DP13395 Characteristics of Mutual Fund Portfolios: Where Are the Value Funds?
|Author(s):||Martin Lettau, Sydney C. Ludvigson, Paulo Manoel|
|Publication Date:||December 2018|
|Date Revised:||March 2021|
|Keyword(s):||Anomalies, Characteristics, Mutual funds, Portfolio composition, value puzzle|
|Programme Areas:||Financial Economics|
|Link to this Page:||cepr.org/active/publications/discussion_papers/dp.php?dpno=13395|
This paper provides a comprehensive analysis of portfolios of active mutual funds, ETFs and hedge funds through the lens of risk (anomaly) factors. We show that that these funds do not systematically tilt their portfolios towards profitable factors, such as high book-to-market (BM) ratios, high momentum, small size, high profitability and low investment growth. Strikingly, there are virtually no high-BM funds in our sample while there are many low-BM "growth" funds. Portfolios of "growth" funds are concentrated in low BM-stocks but "value" funds hold stocks across the entire BM spectrum In fact, most "value" funds hold a higher proportion of their portfolios in low-BM ("growth") stocks than in high-BM ("value") stocks. While there are some micro/small/mid-cap funds, the vast majority of mutual funds hold very large stocks.
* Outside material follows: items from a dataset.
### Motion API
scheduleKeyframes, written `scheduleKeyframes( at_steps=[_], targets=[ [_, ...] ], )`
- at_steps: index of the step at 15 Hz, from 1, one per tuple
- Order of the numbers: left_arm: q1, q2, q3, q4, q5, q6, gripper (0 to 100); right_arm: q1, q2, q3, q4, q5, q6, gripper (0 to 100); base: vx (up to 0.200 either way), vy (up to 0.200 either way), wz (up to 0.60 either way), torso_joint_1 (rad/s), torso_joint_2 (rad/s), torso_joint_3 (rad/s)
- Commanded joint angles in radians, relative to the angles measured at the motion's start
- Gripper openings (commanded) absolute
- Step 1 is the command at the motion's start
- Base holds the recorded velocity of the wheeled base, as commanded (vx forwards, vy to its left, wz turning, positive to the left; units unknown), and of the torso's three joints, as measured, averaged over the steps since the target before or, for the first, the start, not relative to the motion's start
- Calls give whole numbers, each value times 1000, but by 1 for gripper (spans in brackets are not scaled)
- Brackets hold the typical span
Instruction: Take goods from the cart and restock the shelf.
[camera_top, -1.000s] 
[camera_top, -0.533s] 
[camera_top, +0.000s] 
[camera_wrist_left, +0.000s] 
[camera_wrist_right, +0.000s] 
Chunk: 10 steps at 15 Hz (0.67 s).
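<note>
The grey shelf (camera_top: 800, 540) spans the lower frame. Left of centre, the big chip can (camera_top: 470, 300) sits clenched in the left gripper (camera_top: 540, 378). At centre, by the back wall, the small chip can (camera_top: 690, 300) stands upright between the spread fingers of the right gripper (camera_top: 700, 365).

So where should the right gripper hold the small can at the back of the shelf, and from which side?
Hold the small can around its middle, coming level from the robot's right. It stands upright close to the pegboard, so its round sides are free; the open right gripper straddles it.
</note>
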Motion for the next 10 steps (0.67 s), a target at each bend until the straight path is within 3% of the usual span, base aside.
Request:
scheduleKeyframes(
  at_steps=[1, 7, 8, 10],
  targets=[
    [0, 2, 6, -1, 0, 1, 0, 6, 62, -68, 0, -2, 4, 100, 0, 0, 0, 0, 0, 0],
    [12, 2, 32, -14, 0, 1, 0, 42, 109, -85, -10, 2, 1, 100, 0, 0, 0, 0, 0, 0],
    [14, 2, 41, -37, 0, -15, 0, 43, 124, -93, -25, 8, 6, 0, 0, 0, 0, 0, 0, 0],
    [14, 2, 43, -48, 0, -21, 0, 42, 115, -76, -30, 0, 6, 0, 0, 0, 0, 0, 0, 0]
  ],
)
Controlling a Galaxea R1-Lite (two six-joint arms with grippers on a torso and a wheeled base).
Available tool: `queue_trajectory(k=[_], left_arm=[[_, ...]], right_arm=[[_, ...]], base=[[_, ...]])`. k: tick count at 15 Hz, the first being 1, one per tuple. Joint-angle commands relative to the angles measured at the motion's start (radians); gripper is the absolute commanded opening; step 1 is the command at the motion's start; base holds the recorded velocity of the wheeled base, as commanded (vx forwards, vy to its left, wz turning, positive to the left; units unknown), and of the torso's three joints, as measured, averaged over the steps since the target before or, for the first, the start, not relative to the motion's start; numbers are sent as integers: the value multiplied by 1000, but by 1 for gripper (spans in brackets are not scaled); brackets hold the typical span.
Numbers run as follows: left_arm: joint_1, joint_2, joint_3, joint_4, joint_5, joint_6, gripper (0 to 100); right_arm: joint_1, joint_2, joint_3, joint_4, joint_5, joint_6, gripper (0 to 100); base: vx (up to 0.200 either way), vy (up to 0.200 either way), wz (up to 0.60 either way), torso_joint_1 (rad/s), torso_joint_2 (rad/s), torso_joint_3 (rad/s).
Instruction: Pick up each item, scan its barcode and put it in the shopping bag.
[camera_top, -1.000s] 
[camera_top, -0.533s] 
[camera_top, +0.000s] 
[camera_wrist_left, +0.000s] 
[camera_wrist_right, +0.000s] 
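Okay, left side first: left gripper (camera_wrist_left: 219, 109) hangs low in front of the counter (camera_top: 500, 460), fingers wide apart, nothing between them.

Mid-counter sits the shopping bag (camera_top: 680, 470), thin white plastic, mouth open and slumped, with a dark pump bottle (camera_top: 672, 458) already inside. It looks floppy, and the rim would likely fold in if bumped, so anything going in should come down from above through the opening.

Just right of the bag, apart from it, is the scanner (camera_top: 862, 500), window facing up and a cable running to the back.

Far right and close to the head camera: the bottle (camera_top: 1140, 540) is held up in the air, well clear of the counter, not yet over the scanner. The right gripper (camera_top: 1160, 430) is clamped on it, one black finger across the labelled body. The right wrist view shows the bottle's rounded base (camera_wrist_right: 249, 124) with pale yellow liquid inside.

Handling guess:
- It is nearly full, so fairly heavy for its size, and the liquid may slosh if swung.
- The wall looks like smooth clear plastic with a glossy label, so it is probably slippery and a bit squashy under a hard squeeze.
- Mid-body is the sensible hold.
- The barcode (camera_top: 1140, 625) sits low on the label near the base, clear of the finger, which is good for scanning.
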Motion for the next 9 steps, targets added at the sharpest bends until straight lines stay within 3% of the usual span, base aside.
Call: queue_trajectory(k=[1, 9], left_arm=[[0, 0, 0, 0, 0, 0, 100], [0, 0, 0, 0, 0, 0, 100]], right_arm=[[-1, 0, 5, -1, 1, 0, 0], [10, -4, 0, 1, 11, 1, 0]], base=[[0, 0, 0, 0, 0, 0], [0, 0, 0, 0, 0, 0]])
But the distributions of mutual fund momentum, profitability and investment growth are concentrated around market average with little variation across funds. The characteristics distributions of ETFs and hedge funds do not differ significantly from the those of mutual funds. We conclude that the characteristics of mutual fund portfolios raises a number of questions about why funds do not exploit well-known return premia and how their portfolio choices affects asset prices in equilibrium.